Strona 23 z 27

Re: Markiza, Czarna [*] i Knedel - w trakcie leczenia

: 27 maja 2015, 10:43
autor: DankaPawlak
Szmery nie szmery, ale ciepło, czysto, restauracja pieciogwiazdkowa, wybiegi sześciogwiazdkowe - żyć, nie umierać!
:)

Re: Markiza, Czarna [*] i Knedel - w trakcie leczenia

: 29 maja 2015, 20:40
autor: porcella
Knedel mnie martwi, znowu zaczął się bać, nie wiem dlaczego...
Wprowadziłam vetmedin. Mały dostaje niedużo zieleniny, choć bardzo by chciał. :idontknow:
Łyse ładnie zarasta.

Re: Markiza, Czarna [*] i Knedel - w trakcie leczenia

: 29 maja 2015, 20:54
autor: koni
Może któryś z chłopaków go przestraszył?
Wytuliłaś, wymiziałaś...w jego przypadku to sprawdzone lekarstwo ;)
Oj Knedelku kochany :fingerscrossed:

Re: Markiza, Czarna [*] i Knedel - w trakcie leczenia

: 29 maja 2015, 21:04
autor: DankaPawlak
Koni, bierz Knedla z powrotem i zaordynuj mu donie, które leczą ;)

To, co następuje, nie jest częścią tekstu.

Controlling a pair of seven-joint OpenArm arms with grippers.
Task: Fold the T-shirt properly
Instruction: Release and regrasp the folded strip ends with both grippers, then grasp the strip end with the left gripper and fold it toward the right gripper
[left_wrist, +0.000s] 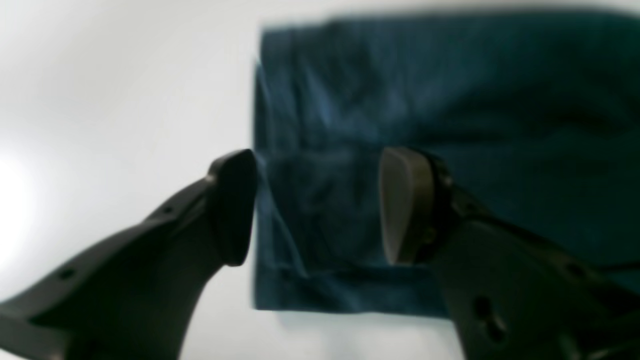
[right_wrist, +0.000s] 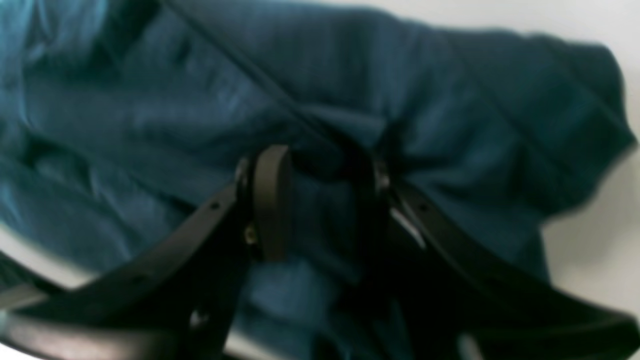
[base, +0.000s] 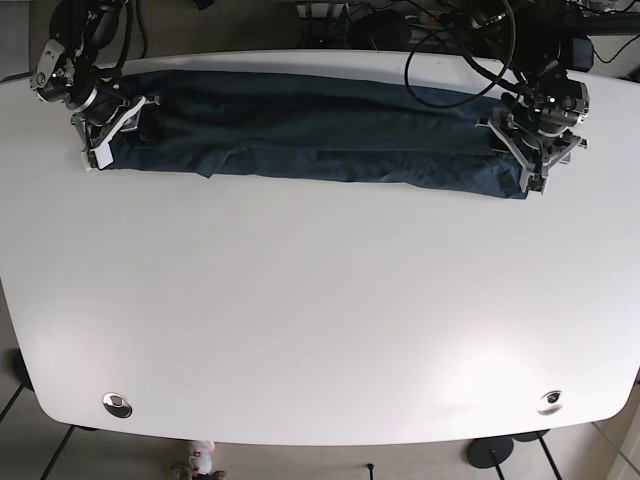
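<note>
The dark blue T-shirt (base: 320, 135) lies as a long folded band across the far part of the white table (base: 320, 320), from 10 to 2 o'clock. The left gripper (left_wrist: 317, 205) hangs over its end with fingers spread, straddling the cloth edge. The right gripper (right_wrist: 320, 200) sits at the opposite end, fingers parted around bunched fabric.

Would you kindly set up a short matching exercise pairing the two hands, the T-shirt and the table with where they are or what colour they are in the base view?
Things:
1. left hand
2. right hand
3. T-shirt
4. table

Descriptions:
A. white
B. dark blue long band along the far edge
C. at the shirt's end on the view's left
D. at the shirt's end on the view's right

Pairs: 1-D, 2-C, 3-B, 4-A
</note>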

Re: Markiza, Czarna [*] i Knedel - w trakcie leczenia

: 29 maja 2015, 21:20
autor: koni
nie mogę, już nawet swoich chłopaków nie mam...do 14 czerwca nie ma mnie w PL.
Za Knedlem tęsknie...oj mocno. Gdyby tylko zechciał dogadać się z moimi prosiałkami....

Re: Markiza, Czarna [*] i Knedel - w trakcie leczenia

: 29 maja 2015, 21:24
autor: porcella
Tulę, miziam... Póki na rękach, jest ok. Kiedy wraca do klateczki, niestety znowu ucieka na każdy ruch. Nie wiem, o co chodzi. Potrafi siedziec mi na kolanach godzinę i dlużej.
Edit. O, wlaśnie siedzi, piszemy sobie i jednocześnie chrupie mloda marchewkę z uciechą ...
Oczy ma smutne nadal, już powinny się zmieniać.

Re: Markiza, Czarna [*] i Knedel - w trakcie leczenia

: 29 maja 2015, 22:38
autor: porcella
ooooo gada! Jak go za uchem skrobię, to gada! :jupi:

Re: Markiza, Czarna [*] i Knedel - w trakcie leczenia

: 30 maja 2015, 0:07
autor: DankaPawlak
Trzeba mu czasu. Całe swoje życie spędził na klepisku w stodole, musi się przyzwyczaić, że w jego życiu jest już inaczej.
Ostatnio zmieniał domu - to też nie sprzyja szybszemu zorientowaniu się w życiowej sytuacji.
Czas, czas i i jeszcze raz mizianie po łebku ;)

Re: Markiza, Czarna [*] i Knedel - w trakcie leczenia

: 30 maja 2015, 5:13
autor: koni
porcella pisze:ooooo gada! Jak go za uchem skrobię, to gada! :jupi:
:jupi: grzeczna Porcella :lol:

Re: Markiza, Czarna [*] i Knedel - w trakcie leczenia

: 30 maja 2015, 6:45
autor: porcella
@ koni, o 5 rano hulasz? Kobieto! Na tych zagranicznych wakacjach to sie niezle bawicie :-D
Gadal, bo chcial uprzedzic, ze sikac bedzie, a ja nie sluchalam i nieslusznie.
Ale zjadl pol marchewki z reki, to niezly rezultat!